87:7.5 (965.9) 過去において、信仰に弾力性があり、拡張性があるとき、真実は、急速に成長してきており、思う存分に拡大した。豊富な真実と調整可能な信仰は、社会発展の速度を促した。無意味な信仰が、哲学に取って代わり理性をとりこにしようとするとき、宗教を腐敗させる。 本物の信仰が、成長する。
87:7.6 (966.1) 欠点や障害のいかんを問わず、あらゆる新たな真実の啓示は、新信仰をもたらし、そしてイエスの宗教の再陳述さえも新しく、しかも適切な象徴を開発しなければならない。現代人は、新たな拡大する考え、理想、および忠誠のための何らかの適切な象徴を見つけなければならない。この高められた象徴は、活発で、精神的な宗教経験から生まれなければならない。そして、より高い文明のこのより高い象徴は、神の父性の概念に基づいており、人の兄弟愛の強力な理想が、充満していなければならない。
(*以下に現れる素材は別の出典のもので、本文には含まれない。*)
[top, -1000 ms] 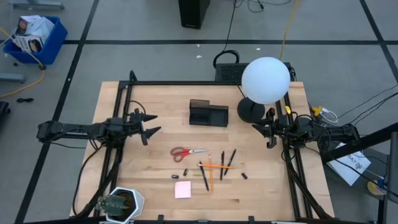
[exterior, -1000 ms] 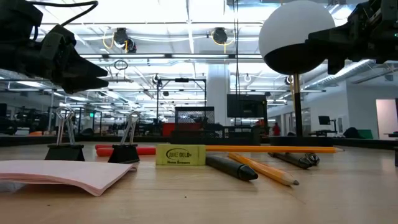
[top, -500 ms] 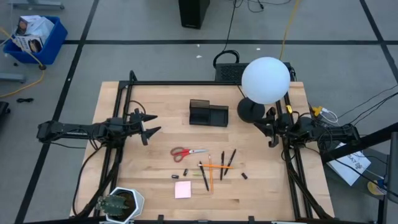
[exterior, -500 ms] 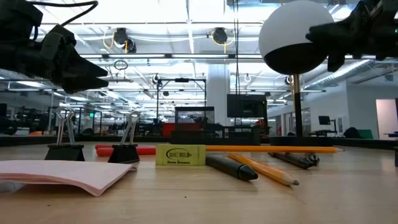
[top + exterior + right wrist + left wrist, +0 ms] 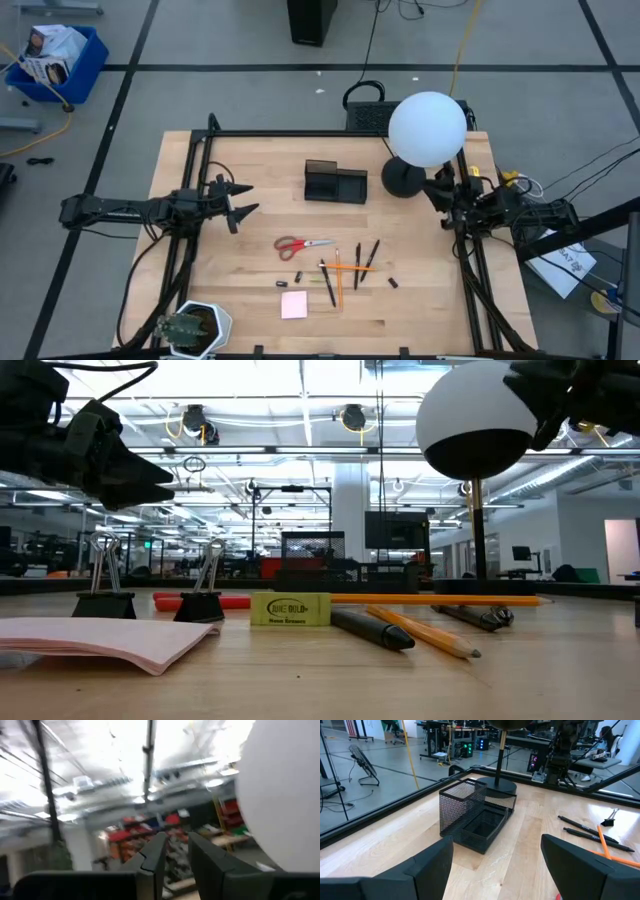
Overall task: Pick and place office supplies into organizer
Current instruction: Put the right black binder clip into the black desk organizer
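Red-handled scissors (image 5: pixel 303 244), several pens and pencils (image 5: pixel 350 268) and a pink sticky-note pad (image 5: pixel 294 304) lie flat on the wooden table's near half, with small binder clips (image 5: pixel 298 276) among them. The black mesh organizer (image 5: pixel 335 183) stands farther back at mid-table; the left wrist view also shows the organizer (image 5: pixel 475 817). My left gripper (image 5: pixel 240 198) hovers open at the table's left, level, pointing at the organizer. My right gripper (image 5: pixel 440 193) hangs at the right beside the lamp, tipped upward, its fingers (image 5: pixel 152 860) a narrow gap apart with nothing between them.
A lamp with a white globe (image 5: pixel 427 128) on a round black base (image 5: pixel 402 178) stands close beside my right gripper. A potted plant (image 5: pixel 195 328) sits at the near left corner. A black frame rail (image 5: pixel 300 134) runs along the table's far side.
My right gripper has tipped upward and risen a little, its fingertips drawing back toward the table's right edge beside the lamp globe. The left arm and all the supplies have kept still.
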Tool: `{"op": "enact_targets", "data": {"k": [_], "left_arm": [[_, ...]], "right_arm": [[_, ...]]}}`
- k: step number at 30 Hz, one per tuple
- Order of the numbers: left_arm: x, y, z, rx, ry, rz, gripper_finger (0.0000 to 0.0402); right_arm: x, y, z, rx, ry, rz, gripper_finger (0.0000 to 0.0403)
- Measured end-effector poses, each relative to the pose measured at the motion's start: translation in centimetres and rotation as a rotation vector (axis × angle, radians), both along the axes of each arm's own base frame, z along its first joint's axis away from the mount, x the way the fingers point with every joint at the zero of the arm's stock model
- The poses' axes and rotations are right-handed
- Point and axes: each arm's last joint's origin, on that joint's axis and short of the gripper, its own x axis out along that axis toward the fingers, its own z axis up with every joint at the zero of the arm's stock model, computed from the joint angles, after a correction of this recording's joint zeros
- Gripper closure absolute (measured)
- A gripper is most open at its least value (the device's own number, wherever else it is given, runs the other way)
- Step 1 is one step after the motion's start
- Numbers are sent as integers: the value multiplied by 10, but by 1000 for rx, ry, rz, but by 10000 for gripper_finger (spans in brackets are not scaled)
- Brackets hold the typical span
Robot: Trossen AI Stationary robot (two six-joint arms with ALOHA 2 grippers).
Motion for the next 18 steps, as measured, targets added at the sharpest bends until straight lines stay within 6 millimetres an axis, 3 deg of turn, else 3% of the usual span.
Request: {"op": "enact_targets", "data": {"k": [4, 10, 15, 18], "left_arm": [[0, 0, 0, 0, 0, 0, 96], [0, 0, 0, 0, 0, 0, 96], [0, 0, 0, 0, 0, 0, 96], [0, 0, 0, 0, 0, 0, 96]], "right_arm": [[5, 0, -9, 88, 83, 47, 328], [17, 6, -26, 66, 284, 200, 333], [25, 5, -32, 146, 351, 185, 336], [31, 9, -32, 214, 344, 261, 333]]}}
87:7.7 (966.2) 昔の信仰は、自己中心的であった。新しい信仰は、適用された愛の産物でなければならない。新しい信仰は、古い信仰のように感情を育て、情感を満たし、忠誠を促進しなければならない。しかしそれは、より以上のことをしなければならない。それは、精神的進歩を容易にし、宇宙の意味を高め、倫理的価値を増大させ、社会開発を奨励し、個人の宗教生活の高度の型を促さなければならない。新しい信仰は、一時の、そして永遠の—社会的、そして精神的—双方の生存の最高目標を提供しなければならない。
87:7.8 (966.3) どの信仰も、家庭の生物的、社会的、宗教的意味に基づかない限り、社会文明と個人の精神的到達の向上へとは続かないし、貢献できない。存続している信仰は、絶え間ない変化が存在するとき永続的であるものを象徴しなければならない。それは、変わり続ける社会変化の流れを統一するものを賛美しなければならない。それは、真意を認識し、美しい関係を高め、真の高潔さの善なる価値を賛美しなければならない。
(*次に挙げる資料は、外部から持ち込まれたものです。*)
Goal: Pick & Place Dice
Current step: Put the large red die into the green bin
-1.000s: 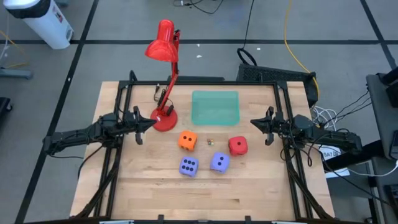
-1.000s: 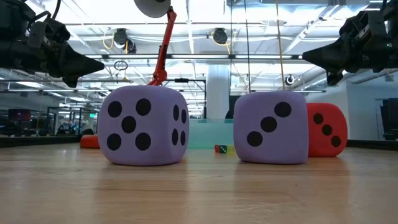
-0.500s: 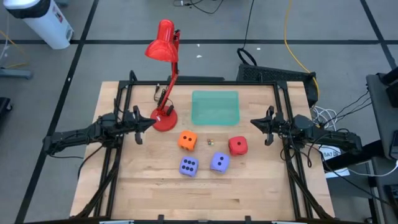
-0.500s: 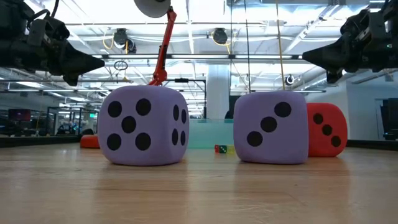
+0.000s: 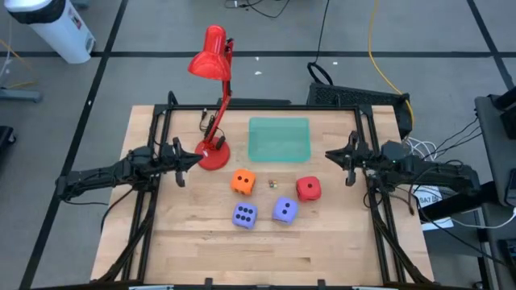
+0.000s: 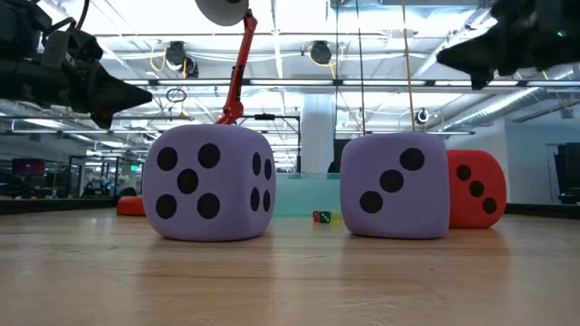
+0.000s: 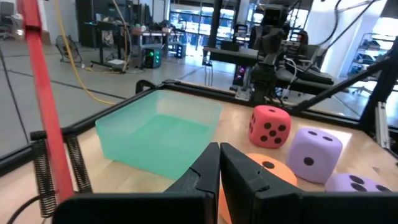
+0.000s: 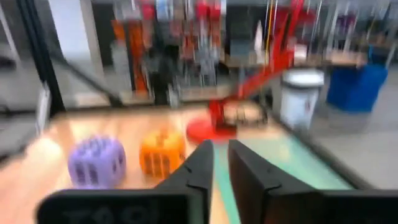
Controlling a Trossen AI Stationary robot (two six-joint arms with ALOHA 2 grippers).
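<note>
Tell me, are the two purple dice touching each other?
Apart. The high view shows bare wood between the left purple die and the right purple die.

- Red desk lamp (image 5: 214, 97) stands with its round base on the wooden table (image 5: 193, 242), near the left side, head leaning out past the far edge.
- Translucent green tray (image 5: 279, 138) sits at the far middle, just beside the lamp's base.
- A few tiny coloured bits (image 5: 272, 183) lie mid-table.
- White bin (image 5: 52, 28) stands on the floor, far left.
</note>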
87:7.9 (966.4) しかし、新たで満足のいく象徴を見い出す際の大きな困難は、現代人というものが、1集団として科学的な態度に執着し、迷信を控え、無知を嫌いつつ、一方では皆が個人として、神秘を切望し、未知を尊ぶことにある。いかなる信仰も、何らかの巧妙な神秘を具体化し、何らかの価値ある達成しえないものを仄めかすことなくして、生き残ることはできない。さらに新象徴は、単に集団にとって意義深いばかりでなく、個人にとっても意味がある。いかなる実用的象徴の型も、個人が自発性をもって実行することができ、また仲間と共に楽しむことができるものでなければならない。新信仰が、静的ではなく動的であるならば、それは、本当に、人類の進歩に価値のある何かに、一時的、かつ精神的双方の何かに役立つかもしれない。
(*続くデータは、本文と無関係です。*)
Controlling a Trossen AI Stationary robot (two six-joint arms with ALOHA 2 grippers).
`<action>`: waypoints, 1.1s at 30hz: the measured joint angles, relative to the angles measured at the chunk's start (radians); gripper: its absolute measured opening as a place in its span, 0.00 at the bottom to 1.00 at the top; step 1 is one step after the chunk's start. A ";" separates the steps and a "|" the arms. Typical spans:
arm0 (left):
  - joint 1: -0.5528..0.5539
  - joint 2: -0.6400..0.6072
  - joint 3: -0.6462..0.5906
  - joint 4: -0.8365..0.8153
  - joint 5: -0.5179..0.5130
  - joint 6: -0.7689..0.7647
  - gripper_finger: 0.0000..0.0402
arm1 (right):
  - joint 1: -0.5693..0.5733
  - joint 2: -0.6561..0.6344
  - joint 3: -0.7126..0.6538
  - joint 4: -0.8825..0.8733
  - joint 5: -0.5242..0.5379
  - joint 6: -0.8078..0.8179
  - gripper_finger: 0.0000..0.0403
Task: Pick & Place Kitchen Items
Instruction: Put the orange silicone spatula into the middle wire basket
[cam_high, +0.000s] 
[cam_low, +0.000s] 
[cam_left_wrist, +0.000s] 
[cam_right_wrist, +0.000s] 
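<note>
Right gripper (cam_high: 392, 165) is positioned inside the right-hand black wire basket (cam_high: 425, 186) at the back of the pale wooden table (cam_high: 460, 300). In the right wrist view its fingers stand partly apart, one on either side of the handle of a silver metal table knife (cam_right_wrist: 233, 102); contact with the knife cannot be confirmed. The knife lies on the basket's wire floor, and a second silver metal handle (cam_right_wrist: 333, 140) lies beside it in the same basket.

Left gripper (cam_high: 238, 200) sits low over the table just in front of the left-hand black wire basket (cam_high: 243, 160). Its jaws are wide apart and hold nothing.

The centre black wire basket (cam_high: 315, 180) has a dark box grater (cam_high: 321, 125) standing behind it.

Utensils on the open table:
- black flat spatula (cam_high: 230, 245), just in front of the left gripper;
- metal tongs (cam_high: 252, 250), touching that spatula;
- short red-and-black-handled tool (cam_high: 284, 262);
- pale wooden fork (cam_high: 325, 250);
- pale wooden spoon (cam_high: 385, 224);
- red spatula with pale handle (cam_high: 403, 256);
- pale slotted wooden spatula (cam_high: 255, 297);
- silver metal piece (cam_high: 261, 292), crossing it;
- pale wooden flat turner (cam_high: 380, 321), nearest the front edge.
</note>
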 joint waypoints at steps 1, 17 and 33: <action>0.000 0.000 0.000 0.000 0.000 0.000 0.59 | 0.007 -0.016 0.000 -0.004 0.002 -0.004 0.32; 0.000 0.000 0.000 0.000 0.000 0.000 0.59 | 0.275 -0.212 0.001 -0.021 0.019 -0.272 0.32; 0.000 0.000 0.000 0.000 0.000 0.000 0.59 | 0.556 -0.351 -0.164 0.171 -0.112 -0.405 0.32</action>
87:7.10 (966.5) しかし、信仰—儀式、旗印、または目標の象徴—というものは、複雑であり過ぎると機能しないであろう。そして、献身への要求、すなわち忠誠への反応があるに違いない。効を奏するあらゆる宗教は、相応しい象徴霊を誤りなく開発するし、またその信者は、そのような儀式を社会的、道徳的、精神的進歩の総てを妨げたり、遅らせるだけの締めつけたり、醜くしたり、鎮圧する型にはまった儀式への具体化を防ぐことが賢明であろう。いかなる信仰も、道徳的発展を遅らせ、精神的進歩の助成を怠るならば、生き残ることはできない。信仰とは、個人の精神的経験—真の宗教—である生きた、しかも活発な肉体がその周りで育つところの骨格構造である。